TASK TO CARRY OUT -
Every line of the data is to be reproduced exactly.

(Dataset entries)

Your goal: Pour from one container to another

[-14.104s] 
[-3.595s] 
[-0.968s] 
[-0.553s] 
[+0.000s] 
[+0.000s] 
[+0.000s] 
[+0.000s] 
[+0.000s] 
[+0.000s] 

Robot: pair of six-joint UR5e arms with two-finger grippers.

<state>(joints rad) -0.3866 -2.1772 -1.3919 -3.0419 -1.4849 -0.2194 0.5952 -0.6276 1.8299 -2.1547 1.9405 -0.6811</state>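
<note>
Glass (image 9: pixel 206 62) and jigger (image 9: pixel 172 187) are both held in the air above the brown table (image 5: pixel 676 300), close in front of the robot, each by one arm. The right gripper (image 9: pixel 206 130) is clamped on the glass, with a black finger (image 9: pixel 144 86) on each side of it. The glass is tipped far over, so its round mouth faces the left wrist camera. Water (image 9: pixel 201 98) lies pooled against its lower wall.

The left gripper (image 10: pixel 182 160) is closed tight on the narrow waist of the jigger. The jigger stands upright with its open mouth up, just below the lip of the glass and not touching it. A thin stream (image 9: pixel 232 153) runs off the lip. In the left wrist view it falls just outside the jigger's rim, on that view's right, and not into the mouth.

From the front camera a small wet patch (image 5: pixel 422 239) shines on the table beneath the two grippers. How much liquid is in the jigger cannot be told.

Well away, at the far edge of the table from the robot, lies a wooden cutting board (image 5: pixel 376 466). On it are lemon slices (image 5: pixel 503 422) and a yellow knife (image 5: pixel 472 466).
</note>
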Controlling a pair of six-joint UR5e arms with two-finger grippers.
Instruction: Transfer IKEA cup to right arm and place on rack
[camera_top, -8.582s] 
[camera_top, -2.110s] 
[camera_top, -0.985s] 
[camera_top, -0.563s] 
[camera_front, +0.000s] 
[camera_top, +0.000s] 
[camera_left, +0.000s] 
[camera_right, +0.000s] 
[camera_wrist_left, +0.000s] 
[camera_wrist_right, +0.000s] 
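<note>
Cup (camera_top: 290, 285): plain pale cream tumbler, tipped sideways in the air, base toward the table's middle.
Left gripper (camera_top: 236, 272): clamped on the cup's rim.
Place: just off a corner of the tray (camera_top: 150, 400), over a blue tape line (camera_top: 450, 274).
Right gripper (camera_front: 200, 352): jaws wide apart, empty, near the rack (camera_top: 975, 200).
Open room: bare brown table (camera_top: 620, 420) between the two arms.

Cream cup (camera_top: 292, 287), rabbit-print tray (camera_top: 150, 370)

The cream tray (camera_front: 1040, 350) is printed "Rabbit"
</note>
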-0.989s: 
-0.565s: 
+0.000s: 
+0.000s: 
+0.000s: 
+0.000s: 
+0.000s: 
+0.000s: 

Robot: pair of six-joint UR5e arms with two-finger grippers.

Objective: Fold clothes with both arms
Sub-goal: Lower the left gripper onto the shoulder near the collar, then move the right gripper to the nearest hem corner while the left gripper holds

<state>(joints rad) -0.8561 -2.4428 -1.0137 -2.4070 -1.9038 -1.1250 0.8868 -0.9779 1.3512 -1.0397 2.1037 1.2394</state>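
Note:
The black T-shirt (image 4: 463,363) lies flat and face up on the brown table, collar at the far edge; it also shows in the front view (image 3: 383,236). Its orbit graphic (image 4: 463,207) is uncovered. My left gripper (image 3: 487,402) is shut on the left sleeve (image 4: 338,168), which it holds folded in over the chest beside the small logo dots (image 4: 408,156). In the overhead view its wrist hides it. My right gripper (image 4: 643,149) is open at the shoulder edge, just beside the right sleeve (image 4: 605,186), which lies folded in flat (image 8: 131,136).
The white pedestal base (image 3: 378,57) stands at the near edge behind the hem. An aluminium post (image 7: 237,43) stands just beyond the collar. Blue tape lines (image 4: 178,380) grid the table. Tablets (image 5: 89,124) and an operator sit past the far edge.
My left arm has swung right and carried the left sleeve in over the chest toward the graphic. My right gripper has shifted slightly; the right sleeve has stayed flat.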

RESPONSE TO THIS EXERCISE -
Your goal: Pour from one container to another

[-14.104s] 
[-3.595s] 
[-0.968s] 
[-0.553s] 
[+0.000s] 
[+0.000s] 
[+0.000s] 
[+0.000s] 
[+0.000s] 
[+0.000s] 

Robot: pair of six-joint UR5e arms with two-finger grippers.

<state>(joints rad) -0.3866 -2.1772 -1.3919 -3.0419 -1.4849 -0.2194 0.5952 -0.6276 1.8299 -2.1547 1.9405 -0.6811</state>
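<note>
Glass (image 9: pixel 206 62) and jigger (image 9: pixel 172 187) are both held in the air above the brown table (image 5: pixel 676 300), close in front of the robot, each by one arm. The right gripper (image 9: pixel 206 130) is clamped on the glass, with a black finger (image 9: pixel 144 86) on each side of it. The glass is tipped far over, so its round mouth faces the left wrist camera. Water (image 9: pixel 201 98) lies pooled against its lower wall.

The left gripper (image 10: pixel 182 160) is closed tight on the narrow waist of the jigger. The jigger stands upright with its open mouth up, just below the lip of the glass and not touching it. A thin stream (image 9: pixel 232 153) runs off the lip. In the left wrist view it falls just outside the jigger's rim, on that view's right, and not into the mouth.

From the front camera a small wet patch (image 5: pixel 422 239) shines on the table beneath the two grippers. How much liquid is in the jigger cannot be told.

Well away, at the far edge of the table from the robot, lies a wooden cutting board (image 5: pixel 376 466). On it are lemon slices (image 5: pixel 503 422) and a yellow knife (image 5: pixel 472 466).
</note>
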Controlling a pair of six-joint UR5e arms with two-finger grippers.
Instruction: Transfer IKEA cup to right arm and place on rack
[camera_top, -8.582s] 
[camera_top, -2.110s] 
[camera_top, -0.985s] 
[camera_top, -0.563s] 
[camera_front, +0.000s] 
[camera_top, +0.000s] 
[camera_left, +0.000s] 
[camera_right, +0.000s] 
[camera_wrist_left, +0.000s] 
[camera_wrist_right, +0.000s] 
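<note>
Cup (camera_top: 290, 285): plain pale cream tumbler, tipped sideways in the air, base toward the table's middle.
Left gripper (camera_top: 236, 272): clamped on the cup's rim.
Place: just off a corner of the tray (camera_top: 150, 400), over a blue tape line (camera_top: 450, 274).
Right gripper (camera_front: 200, 352): jaws wide apart, empty, near the rack (camera_top: 975, 200).
Open room: bare brown table (camera_top: 620, 420) between the two arms.

Cream cup (camera_top: 292, 287), rabbit-print tray (camera_top: 150, 370)

The cream tray (camera_front: 1040, 350) is printed "Rabbit"
</note>
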-0.989s: 
-0.565s: 
+0.000s: 
+0.000s: 
+0.000s: 
+0.000s: 
+0.000s: 
+0.000s: 

Robot: pair of six-joint UR5e arms with two-finger grippers.

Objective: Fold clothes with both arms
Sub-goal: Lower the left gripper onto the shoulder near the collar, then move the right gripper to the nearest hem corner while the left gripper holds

<state>(joints rad) -0.8561 -2.4428 -1.0137 -2.4070 -1.9038 -1.1250 0.8868 -0.9779 1.3512 -1.0397 2.1037 1.2394</state>
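Note:
The black T-shirt (image 4: 463,363) lies flat and face up on the brown table, collar at the far edge; it also shows in the front view (image 3: 383,236). Its orbit graphic (image 4: 463,207) is uncovered. My left gripper (image 3: 487,402) is shut on the left sleeve (image 4: 338,168), which it holds folded in over the chest beside the small logo dots (image 4: 408,156). In the overhead view its wrist hides it. My right gripper (image 4: 643,149) is open at the shoulder edge, just beside the right sleeve (image 4: 605,186), which lies folded in flat (image 8: 131,136).
The white pedestal base (image 3: 378,57) stands at the near edge behind the hem. An aluminium post (image 7: 237,43) stands just beyond the collar. Blue tape lines (image 4: 178,380) grid the table. Tablets (image 5: 89,124) and an operator sit past the far edge.
My left arm has swung right and carried the left sleeve in over the chest toward the graphic. My right gripper has shifted slightly; the right sleeve has stayed flat.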

This answer requires no additional content.